展示する作品の場所は荻浜小学校というところで、山と海の間にある小学校なんですが、あらかじめ人間の耳には聴こえない海底の音を拾って、それを小学校の屋上に配置し、物自体を振動させる素材として使うんです。波の音は海底の音にも通じていて、普段は非可聴域(実際に耳で聞き取ることのできない音)の振動なんですね。地震が来る前、魚が一匹もいなくなったという話を聞きました。そうした海底を山と同じ高さに持ってくることで、海底と山とのありえない出会いを作り、そこに新しい自然を感じとれる場をつくります。今回、陸と海のあいだの境界について考えていて、その境界の変動という出来事につりあわせるにはどうすればいいのかと。山からくる風と海底の振動といった両義的な場を散歩する、石庭のようなインスタレーションを立ち上がらせたいと考えています。

成瀬 この“振動を感じ取る”というのは、私達人間は本来できることなんだけれど、騒音に溢れた都会に暮らしたりしているうちに鈍ってくるものらしいんですね。そういう本来もっているものが呼び覚まさせるような感覚も、大崎さんの作品によって体験できるのではないかと思います。

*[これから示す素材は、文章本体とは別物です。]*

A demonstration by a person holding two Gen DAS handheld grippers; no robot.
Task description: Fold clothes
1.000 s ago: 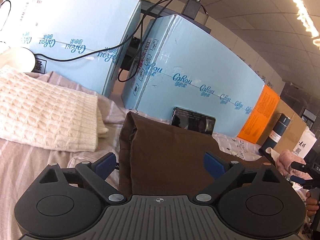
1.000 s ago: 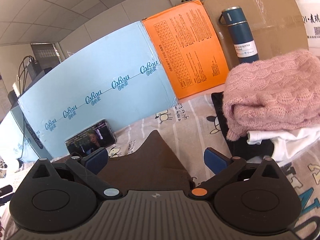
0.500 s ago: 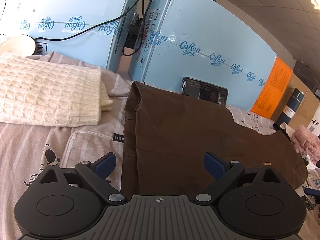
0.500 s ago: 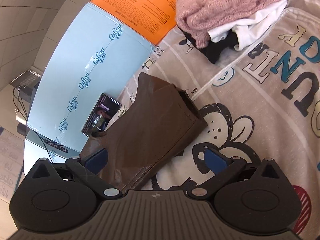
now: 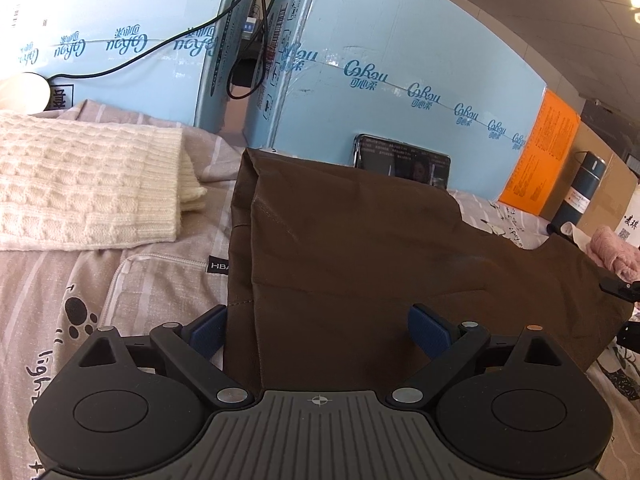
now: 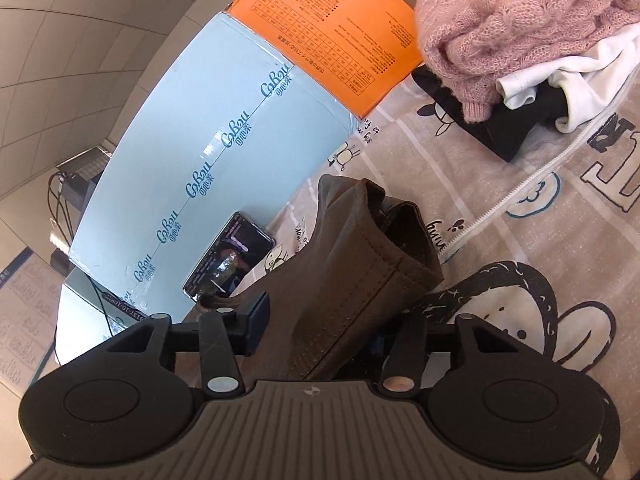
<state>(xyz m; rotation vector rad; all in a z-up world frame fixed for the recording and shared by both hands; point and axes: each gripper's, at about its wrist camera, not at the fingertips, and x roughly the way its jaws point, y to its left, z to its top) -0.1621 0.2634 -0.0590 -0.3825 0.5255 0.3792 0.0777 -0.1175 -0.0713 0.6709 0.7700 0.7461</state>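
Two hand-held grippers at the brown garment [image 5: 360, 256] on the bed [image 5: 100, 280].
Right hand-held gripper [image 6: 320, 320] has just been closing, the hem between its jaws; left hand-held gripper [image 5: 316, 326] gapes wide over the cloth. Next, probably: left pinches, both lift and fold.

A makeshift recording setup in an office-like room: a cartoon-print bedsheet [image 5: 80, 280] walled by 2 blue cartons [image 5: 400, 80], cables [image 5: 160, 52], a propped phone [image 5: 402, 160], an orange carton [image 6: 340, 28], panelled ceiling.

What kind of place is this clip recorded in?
Probably a makeshift indoor recording setup, not a home: a cartoon-print sheet serves as the work surface, walled by blue cartons and a cardboard box, with clothes piled nearby.
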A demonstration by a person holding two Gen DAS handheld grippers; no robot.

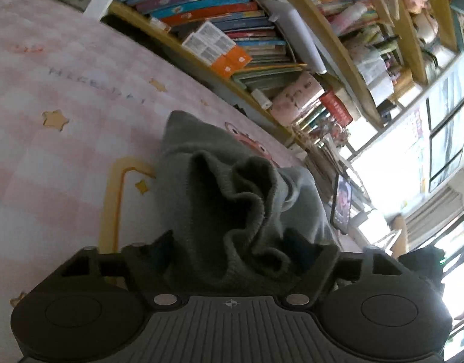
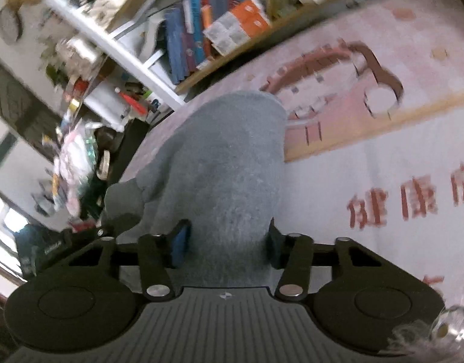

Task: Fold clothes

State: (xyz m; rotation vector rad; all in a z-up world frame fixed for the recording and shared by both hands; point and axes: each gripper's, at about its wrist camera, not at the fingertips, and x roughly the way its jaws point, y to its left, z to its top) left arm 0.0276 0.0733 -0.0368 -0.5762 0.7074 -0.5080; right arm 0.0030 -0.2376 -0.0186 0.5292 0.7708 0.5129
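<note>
Lying on a pink printed sheet (image 1: 65, 151), the grey garment (image 1: 232, 199) bunches up in folds between the jaws of the left gripper (image 1: 232, 251), which stand part open; whether the pads press the cloth cannot be told, as the folds hide them. Bookshelves (image 1: 232, 30) run behind the sheet. At the right gripper (image 2: 227, 242) the jaws are part open around a thick band of the garment, blue pads (image 2: 180, 245) touching its sides.
</note>
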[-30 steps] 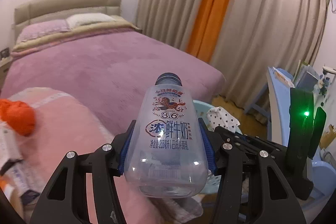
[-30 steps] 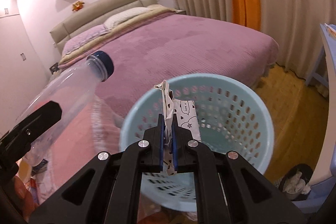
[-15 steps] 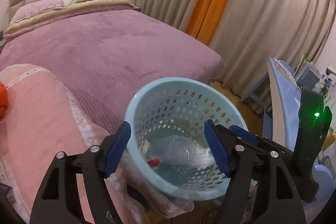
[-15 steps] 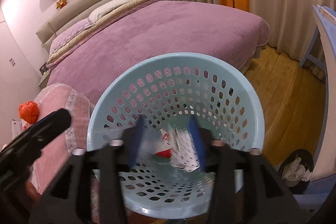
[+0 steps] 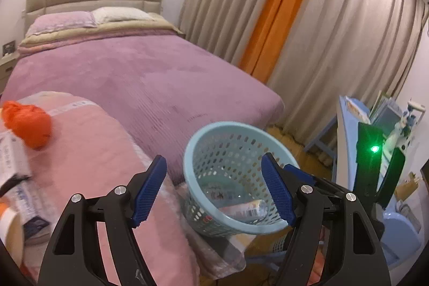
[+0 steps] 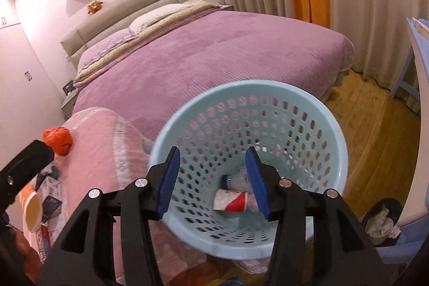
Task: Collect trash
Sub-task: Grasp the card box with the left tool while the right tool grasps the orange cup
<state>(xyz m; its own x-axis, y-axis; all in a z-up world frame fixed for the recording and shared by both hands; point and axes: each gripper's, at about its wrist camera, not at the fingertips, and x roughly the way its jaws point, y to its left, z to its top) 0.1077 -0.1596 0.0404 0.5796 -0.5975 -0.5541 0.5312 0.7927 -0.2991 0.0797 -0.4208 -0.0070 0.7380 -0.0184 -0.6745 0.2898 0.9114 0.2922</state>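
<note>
Both tongs stand apart and empty — the left gripper (image 5: 214, 192) and the right gripper (image 6: 213, 178) over the pale blue perforated plastic basket (image 6: 332, 130), where the clear plastic bottle (image 5: 245, 208) lies beside a red-and-white paper cup (image 6: 230, 201).

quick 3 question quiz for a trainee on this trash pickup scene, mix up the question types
1. True or false: the left gripper is open and holds nothing.
2. Multiple choice: where does the clear plastic bottle lie? A) on the purple bed B) inside the light blue perforated basket C) between the right gripper's fingers
3. Short answer: which crumpled orange item sits on the pink blanket, apart from the basket?

Key
1. True. The right gripper is open too.
2. B. The bottle rests at the basket's bottom beside a red and white paper cup.
3. A crumpled orange bag, not yet collected.
</note>
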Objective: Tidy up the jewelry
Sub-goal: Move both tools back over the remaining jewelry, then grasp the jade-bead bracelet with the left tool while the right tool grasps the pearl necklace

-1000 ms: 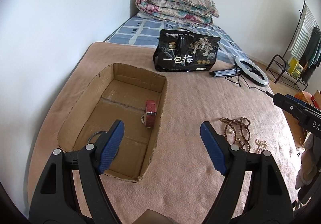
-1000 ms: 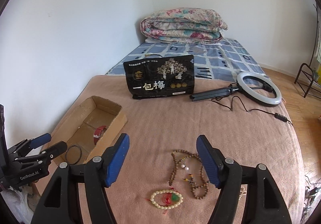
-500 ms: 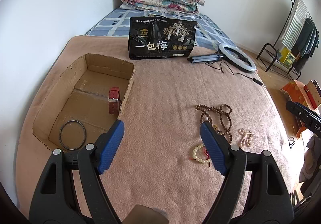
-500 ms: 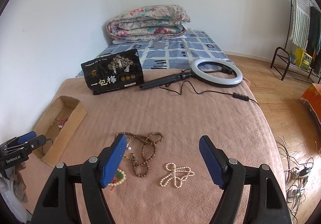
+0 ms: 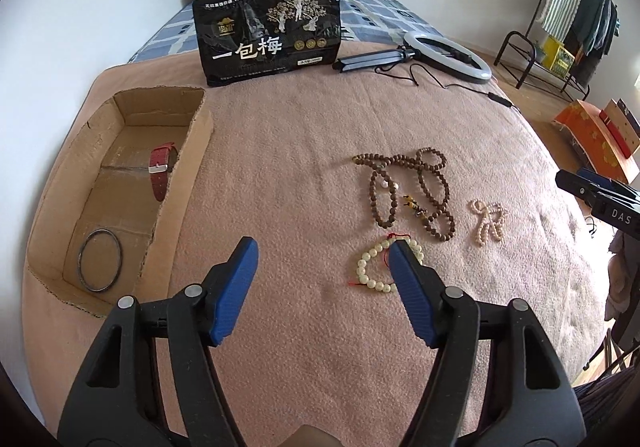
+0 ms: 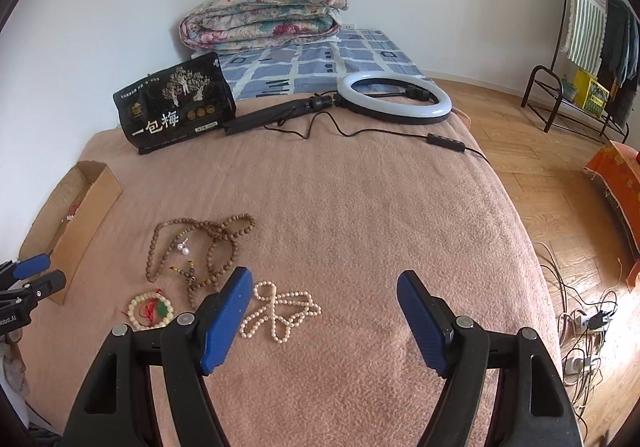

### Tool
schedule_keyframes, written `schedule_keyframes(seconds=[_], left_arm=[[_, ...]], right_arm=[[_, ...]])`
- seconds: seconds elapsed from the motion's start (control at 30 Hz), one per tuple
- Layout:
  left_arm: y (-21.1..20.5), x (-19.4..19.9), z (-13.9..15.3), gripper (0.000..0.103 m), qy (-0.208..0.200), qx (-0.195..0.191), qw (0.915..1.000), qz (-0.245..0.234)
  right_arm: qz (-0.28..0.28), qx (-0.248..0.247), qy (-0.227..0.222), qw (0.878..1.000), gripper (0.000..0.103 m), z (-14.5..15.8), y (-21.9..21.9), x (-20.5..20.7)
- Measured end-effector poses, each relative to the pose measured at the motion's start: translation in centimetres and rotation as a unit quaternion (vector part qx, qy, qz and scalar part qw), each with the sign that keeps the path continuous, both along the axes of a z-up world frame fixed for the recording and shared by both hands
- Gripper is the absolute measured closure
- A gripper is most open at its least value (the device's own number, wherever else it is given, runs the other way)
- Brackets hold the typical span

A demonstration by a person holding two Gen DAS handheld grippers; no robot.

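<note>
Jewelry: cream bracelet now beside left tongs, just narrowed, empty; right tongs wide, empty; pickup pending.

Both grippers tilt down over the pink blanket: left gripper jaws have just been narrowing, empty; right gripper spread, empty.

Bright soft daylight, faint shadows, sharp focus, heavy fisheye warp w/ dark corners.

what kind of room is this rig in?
Most likely a bedroom: the work surface is a bed under a pink blanket, with a folded quilt on the mattress and a clothes rack by the wall.
</note>
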State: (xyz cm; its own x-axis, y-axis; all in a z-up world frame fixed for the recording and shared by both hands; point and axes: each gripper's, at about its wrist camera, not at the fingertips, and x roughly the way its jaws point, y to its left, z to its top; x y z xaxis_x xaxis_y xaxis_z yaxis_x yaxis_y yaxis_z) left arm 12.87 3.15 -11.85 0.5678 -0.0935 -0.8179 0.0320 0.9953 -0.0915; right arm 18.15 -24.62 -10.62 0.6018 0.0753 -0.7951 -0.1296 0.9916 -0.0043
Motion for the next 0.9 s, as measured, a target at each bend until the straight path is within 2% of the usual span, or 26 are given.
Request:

大崎 成瀬さんが以前「胎児がはじめに聴く音」の話をされていて。胎児が母親の胎内で始めに聴く音というのは、耳が形成される以前に、心臓の鼓動や外界からの振動で感じ取ったものじゃないかと言ってたんですけど。音を耳じゃないところから感じ取るという、そういう、機能化する以前の感覚が作られる場を出現させられるといいなと思っています。そういう意味では、向さんがおっしゃっていた自分の内側に向き合うことで外側への感覚も研ぎ澄まされるということと通じるところがあるかなと。

*大崎晴地による空間インスタレーションのスケッチ

成瀬 お二人の話を聴くだけでも、かなり濃い内容ですよね。向さんの身体ワークショップも大崎さんの空間インスタレーションも、体験することで自分がリセットされるんだけど、残るものは残っていくという、そういう体験になるのかなと思います。言葉にすると難しそうですが、どちらもアクセスは簡単なんです。身体ワークショップは気持ちよかったり楽しかったりするものですし、大崎さんのインスタレーションもアクションとしては床の上を歩くということだけ。ただそこから感じ取れるものはとてもパーソナルなものになるという。僕もナビゲーターではありますが、このツアーを通して自分が変わっていくのではないかと思っています。本当に楽しみです。